(Information provided):

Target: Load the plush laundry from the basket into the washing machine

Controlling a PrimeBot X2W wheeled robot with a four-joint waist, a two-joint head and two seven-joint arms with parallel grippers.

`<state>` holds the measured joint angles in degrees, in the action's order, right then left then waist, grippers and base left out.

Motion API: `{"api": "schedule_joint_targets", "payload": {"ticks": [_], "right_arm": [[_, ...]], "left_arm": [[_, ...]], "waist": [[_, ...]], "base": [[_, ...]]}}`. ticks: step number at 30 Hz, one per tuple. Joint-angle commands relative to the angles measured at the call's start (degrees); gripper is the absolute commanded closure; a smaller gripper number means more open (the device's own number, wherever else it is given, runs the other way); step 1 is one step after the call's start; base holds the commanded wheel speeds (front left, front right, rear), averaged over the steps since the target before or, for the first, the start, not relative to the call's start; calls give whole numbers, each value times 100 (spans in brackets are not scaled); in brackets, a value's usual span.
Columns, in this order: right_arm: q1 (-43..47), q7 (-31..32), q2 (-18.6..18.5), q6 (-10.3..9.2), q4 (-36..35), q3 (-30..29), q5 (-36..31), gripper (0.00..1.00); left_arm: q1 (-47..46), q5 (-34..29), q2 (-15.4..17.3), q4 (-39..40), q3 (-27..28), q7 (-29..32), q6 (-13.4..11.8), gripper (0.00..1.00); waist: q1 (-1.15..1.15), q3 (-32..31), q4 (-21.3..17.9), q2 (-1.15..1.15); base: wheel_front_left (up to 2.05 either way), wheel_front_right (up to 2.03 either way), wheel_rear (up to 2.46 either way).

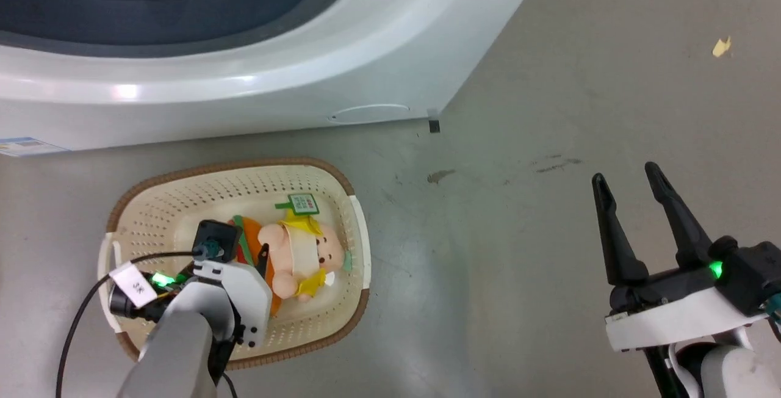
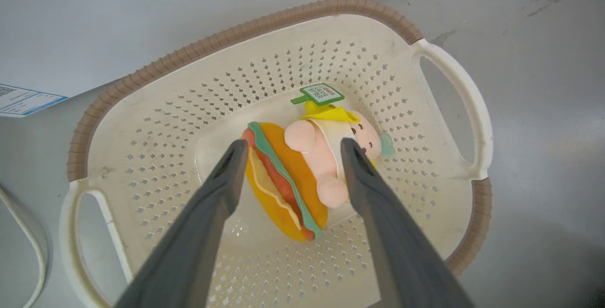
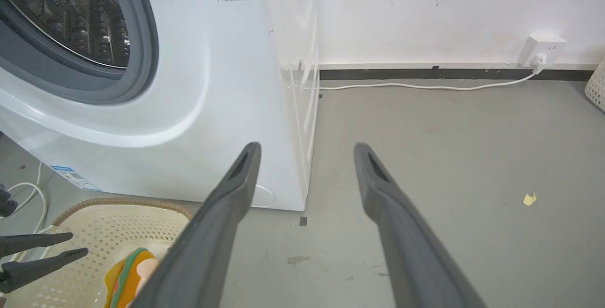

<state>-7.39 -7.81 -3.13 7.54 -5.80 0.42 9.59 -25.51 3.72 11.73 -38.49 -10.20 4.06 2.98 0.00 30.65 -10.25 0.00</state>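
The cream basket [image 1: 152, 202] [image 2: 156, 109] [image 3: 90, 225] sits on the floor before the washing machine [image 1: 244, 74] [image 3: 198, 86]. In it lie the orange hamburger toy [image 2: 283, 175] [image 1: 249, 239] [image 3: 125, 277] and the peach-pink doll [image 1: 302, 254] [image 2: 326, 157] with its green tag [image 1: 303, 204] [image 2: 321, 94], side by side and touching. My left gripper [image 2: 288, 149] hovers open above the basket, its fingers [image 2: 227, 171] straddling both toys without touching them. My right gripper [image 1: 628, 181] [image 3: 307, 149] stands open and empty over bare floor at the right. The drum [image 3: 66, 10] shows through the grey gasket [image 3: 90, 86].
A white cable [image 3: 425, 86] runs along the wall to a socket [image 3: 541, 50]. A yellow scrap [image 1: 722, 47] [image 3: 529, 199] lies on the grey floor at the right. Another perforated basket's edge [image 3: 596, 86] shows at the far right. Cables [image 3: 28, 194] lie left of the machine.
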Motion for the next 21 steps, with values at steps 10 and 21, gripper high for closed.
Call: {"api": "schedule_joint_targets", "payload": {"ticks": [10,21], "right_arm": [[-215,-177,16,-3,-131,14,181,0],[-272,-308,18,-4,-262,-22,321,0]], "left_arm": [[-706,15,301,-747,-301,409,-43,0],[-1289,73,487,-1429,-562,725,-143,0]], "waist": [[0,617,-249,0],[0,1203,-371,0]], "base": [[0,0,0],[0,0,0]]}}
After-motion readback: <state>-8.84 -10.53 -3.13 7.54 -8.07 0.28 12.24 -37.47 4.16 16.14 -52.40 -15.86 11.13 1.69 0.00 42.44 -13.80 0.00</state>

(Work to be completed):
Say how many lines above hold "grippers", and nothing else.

(Answer to this problem):
2